ABOUT THIS TASK> Using the listing, copy each whole line that features "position".

THE DATA>
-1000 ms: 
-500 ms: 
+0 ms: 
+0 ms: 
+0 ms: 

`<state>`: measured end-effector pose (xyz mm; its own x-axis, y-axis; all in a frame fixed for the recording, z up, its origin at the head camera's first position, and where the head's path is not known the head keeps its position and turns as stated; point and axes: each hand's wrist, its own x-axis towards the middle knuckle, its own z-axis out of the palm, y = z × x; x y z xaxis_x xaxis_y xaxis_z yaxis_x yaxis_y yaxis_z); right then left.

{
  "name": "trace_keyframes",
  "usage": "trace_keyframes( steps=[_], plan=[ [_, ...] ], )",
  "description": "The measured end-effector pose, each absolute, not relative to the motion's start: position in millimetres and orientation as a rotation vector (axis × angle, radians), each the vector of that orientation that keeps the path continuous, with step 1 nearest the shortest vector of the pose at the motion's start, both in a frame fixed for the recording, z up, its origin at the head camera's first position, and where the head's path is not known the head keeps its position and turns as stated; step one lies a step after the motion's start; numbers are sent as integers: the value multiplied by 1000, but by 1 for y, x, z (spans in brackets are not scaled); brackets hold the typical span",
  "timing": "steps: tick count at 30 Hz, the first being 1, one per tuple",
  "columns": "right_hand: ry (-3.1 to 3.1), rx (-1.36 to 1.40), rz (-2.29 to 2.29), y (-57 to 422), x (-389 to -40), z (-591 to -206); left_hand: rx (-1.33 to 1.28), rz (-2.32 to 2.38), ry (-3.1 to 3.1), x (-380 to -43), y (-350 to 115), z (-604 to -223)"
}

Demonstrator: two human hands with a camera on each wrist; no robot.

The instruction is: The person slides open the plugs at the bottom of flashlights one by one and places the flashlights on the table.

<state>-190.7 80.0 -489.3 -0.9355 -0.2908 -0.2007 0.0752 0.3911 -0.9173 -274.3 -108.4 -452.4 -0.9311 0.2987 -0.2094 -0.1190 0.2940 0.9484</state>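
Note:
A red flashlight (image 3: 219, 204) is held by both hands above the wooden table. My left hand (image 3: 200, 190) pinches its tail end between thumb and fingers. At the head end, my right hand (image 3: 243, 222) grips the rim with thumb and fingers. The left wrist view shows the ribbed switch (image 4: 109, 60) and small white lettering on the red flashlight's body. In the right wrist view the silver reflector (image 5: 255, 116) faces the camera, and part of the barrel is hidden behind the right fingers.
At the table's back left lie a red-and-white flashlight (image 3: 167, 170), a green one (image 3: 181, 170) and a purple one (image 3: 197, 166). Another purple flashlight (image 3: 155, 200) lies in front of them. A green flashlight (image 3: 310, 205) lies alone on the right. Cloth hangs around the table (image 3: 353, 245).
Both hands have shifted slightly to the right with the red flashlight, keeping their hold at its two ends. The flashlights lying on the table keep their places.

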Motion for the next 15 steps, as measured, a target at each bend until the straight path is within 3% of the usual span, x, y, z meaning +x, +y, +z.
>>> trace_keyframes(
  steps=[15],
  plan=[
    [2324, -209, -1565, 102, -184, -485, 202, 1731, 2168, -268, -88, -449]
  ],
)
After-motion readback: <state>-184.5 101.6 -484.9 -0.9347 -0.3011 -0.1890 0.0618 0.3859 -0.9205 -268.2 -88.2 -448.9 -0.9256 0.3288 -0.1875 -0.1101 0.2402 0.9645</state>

RESULT>
`<state>`: measured end-effector pose (xyz mm; its own x-axis, y-axis; all in a frame fixed for the recording, z up, its origin at the head camera's first position, and where the head's path is not known the head keeps its position and turns as stated; point and axes: each hand's wrist, its own x-axis towards the middle knuckle, its own z-axis out of the palm, y = z × x; x y z xaxis_x xaxis_y xaxis_z yaxis_x yaxis_y yaxis_z); right then left.
  "description": "The measured end-effector pose, each absolute, not relative to the motion's start: position in millimetres and orientation as a rotation vector (axis × angle, radians), each the vector of that orientation that keeps the path continuous, with step 1 nearest the shortest vector of the pose at the motion's start, both in a frame fixed for the recording, z up, its origin at the head camera's first position, and where the head's path is not known the head keeps its position and turns as stated; step one lies a step after the motion's start; numbers are sent as integers: the value multiplied by 1000, but by 1 for y, x, z (spans in brackets are not scaled); brackets hold the typical span",

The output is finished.